In the data below, find the line that contains "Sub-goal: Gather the" and the line that contains "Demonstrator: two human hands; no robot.". Copy both, plus every line between them, exactly.

=== SUPPLIED MATERIAL ===

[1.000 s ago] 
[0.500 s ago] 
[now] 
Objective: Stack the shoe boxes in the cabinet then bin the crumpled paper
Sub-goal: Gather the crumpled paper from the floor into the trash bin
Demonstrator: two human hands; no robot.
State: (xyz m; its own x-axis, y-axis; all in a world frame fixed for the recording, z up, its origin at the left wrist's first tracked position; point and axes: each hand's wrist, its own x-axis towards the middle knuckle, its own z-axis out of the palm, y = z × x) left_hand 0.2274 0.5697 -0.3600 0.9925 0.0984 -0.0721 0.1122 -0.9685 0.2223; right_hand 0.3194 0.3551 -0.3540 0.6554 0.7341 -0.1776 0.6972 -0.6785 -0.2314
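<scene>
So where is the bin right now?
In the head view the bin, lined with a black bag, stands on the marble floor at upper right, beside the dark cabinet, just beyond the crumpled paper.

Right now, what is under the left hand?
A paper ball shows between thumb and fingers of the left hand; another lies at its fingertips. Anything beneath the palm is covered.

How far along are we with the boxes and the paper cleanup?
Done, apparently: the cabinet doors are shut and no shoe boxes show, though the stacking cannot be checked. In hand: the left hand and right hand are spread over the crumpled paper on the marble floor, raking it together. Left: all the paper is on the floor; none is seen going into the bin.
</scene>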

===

EXERCISE RESPONSE:
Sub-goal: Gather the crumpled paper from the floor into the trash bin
Demonstrator: two human hands; no robot.

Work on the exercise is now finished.